Laughing, Wu Ying reached for the wine cup and downed it. He made to refill the cup, only to find it empty. However, considering the lateness of the evening, he instead chose to secure more tea instead rather than call for more wine.

“The Sect has a number of works that were helpful. They’ve given me certain thoughts and hints about what I might do to deal with my problem.” He chuckled. “There’s nothing, of course, to do with a Wind Element. In fact, the entire Body Cleansing section is rather pitiful. Even with the addition of the work I had, it still was only a fraction of the works gathered for the others….” Seeing that he was losing her interest, he hurried on. “It had nothing for my element, but within the books that were there, there was both a Water and Earth Body Cultivation technique. It was in the Earth Body Cultivation technique that I found the clue.”

“Go on.”

“It’s hard to explain. The Earth Body Cultivation technique spoke of making one part of the Earth, imbuing ones body with an aspect of the ground. But the earth is not just one thing – it’s made up of myriad rocks and soil and materials. Part of the flexibility of the technique was in enabling a user to pick which to choose.”
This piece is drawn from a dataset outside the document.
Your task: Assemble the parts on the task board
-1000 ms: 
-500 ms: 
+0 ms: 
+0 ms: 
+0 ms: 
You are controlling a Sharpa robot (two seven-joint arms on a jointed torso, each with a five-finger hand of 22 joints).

“Could you then change it around?” Yang Mu said, interested. “Become as loose as sand one moment, then as strong as stone the next?”

“That was one option. It actually spoke of two major ways – one to change between aspects of the earth as you said. And another, taking the full strength and properties of a single element of the earth.” He paused, then added. “It was in the first that I found inspiration. For that constant transfer, that need to alter oneself, there were a number of common mistakes.”

“Good So what do you need to do?”

“There are a few cures. Transforming back to the initial problem element and retrying again is one,” Wu Ying said.

“Becoming the wind again?” she frowned. “I don’t think that is a good idea, not for you.”

“Not my first choice either,” he said. He did not mention the problems he was having even now, of how even cultivation and training had slowed down, the cleansing of impurities a struggle. “The second, often less successful method, is the use of alchemical baths and pills to transform the specific element appropriately. Breaking it apart, or restructuring it, if you will.”

“Less successful you say?”

“Yes. Often, I understand, because it’s so slow and the expense involved too high. Each bath was a small fortune in herbs.”

“And you’d need to adjust the particular bath to your element too.”

“Exactly. It’s still my preferred option.”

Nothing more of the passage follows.